DATA EXTRACT:
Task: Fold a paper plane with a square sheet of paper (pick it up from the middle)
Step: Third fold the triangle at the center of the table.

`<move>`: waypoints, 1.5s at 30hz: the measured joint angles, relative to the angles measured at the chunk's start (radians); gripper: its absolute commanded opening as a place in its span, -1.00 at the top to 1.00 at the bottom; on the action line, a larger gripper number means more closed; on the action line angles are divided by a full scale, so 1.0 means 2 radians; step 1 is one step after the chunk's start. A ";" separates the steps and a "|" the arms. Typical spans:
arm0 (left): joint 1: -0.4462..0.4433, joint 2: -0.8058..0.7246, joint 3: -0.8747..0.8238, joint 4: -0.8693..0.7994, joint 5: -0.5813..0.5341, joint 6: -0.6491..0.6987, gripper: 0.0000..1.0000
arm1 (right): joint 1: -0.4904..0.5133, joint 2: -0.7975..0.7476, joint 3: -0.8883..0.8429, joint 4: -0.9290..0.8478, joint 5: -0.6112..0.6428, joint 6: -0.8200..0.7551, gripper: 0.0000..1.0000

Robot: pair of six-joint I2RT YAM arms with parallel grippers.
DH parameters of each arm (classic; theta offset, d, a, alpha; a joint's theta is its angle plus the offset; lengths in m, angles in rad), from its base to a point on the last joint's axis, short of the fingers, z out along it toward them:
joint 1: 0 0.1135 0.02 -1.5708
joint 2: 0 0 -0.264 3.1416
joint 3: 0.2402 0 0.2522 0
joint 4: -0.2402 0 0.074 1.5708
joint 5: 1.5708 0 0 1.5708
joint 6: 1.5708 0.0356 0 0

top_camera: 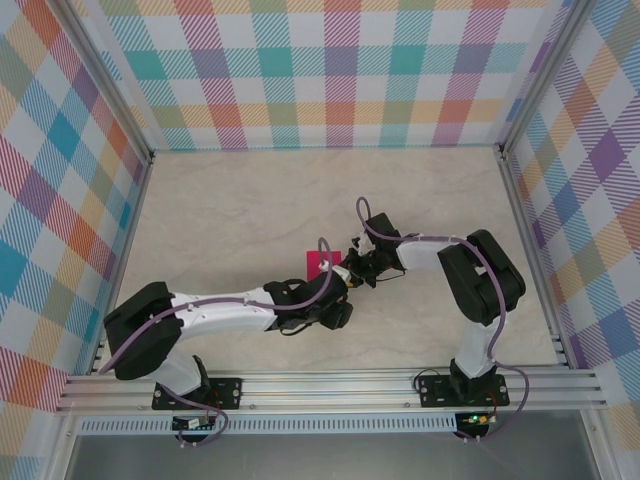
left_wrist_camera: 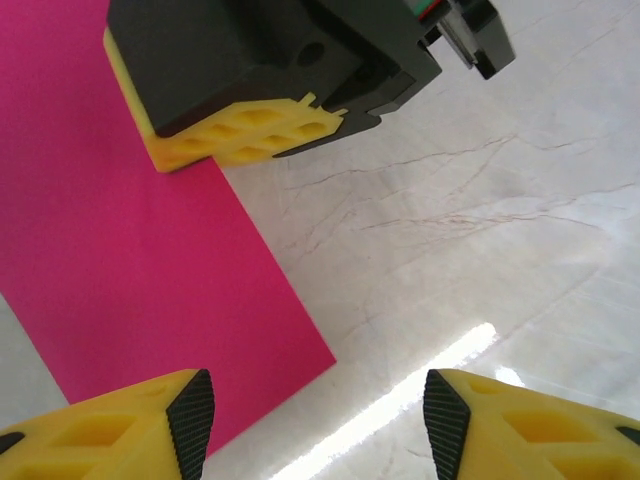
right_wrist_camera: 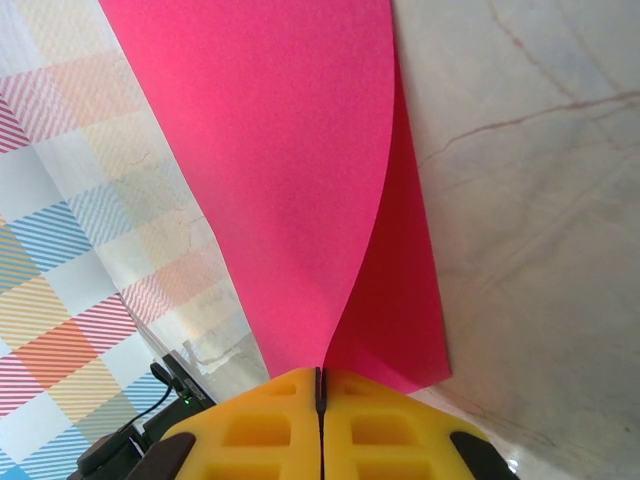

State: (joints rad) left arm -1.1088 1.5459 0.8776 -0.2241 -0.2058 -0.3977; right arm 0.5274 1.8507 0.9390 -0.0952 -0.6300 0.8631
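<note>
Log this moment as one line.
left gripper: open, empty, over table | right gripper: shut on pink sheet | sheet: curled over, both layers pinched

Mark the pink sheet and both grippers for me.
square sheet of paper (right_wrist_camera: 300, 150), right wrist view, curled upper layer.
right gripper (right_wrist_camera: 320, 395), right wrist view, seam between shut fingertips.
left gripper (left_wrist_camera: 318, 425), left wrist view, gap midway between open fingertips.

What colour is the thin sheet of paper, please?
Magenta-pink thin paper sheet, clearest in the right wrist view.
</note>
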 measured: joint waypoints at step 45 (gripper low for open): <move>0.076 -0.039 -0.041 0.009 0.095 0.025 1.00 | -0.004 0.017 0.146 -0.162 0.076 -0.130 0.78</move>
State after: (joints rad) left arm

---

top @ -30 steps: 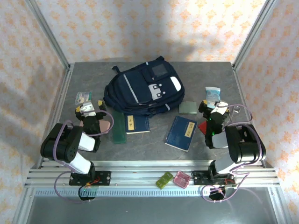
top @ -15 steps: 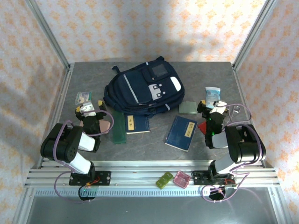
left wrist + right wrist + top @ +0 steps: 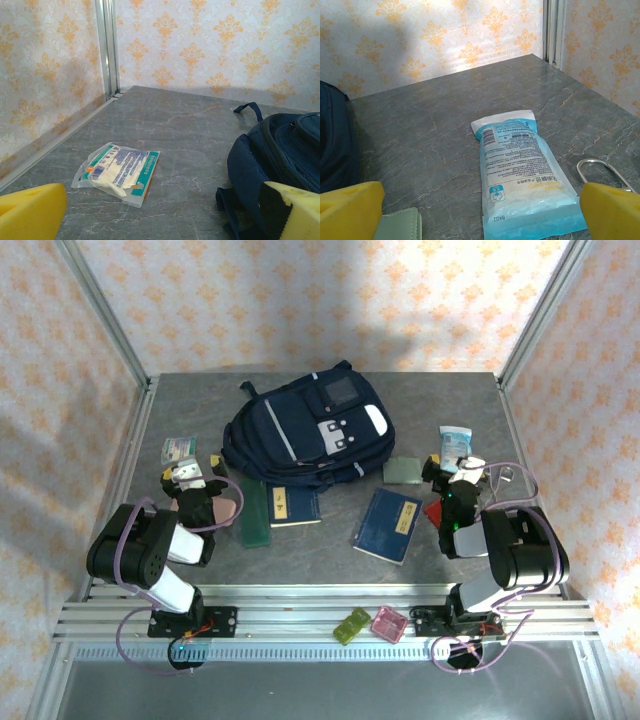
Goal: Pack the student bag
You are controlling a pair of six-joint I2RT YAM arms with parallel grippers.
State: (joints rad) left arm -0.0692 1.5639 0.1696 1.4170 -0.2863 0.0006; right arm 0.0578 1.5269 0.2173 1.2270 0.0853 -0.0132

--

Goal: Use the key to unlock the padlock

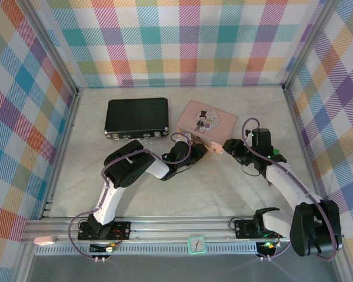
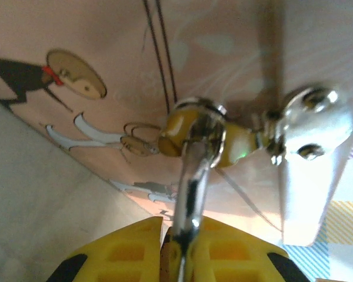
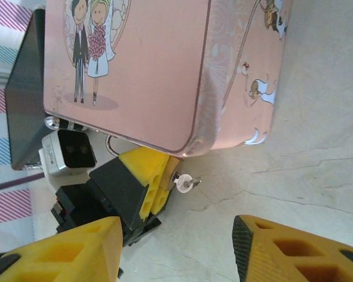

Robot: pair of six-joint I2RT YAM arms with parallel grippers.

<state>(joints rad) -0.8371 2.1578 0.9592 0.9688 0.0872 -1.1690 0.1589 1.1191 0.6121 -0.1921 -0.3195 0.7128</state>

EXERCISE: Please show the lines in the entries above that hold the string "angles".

EXERCISE ANSWER:
`<move>`: waypoints, 1.5s at 30hz: the measured joint angles, relative to the angles measured at the chunk's start (radians); gripper: its absolute commanded opening as a place in its span, -1.00 at the top to 1.00 at the bottom; on the action line, a larger gripper number means more closed; on the action line angles are divided by a full scale, so 1.0 means 2 radians; step 1 is one step after the chunk's start. A ";" separates the steps and a "|" the arms. Typical spans:
DH parameters of each arm (classic; theta offset, d, a, alpha; a joint's theta is its angle plus the offset; lengths in m, angles in rad), from its base to a point on the last joint's axis, short of the fingers, z out along it toward them:

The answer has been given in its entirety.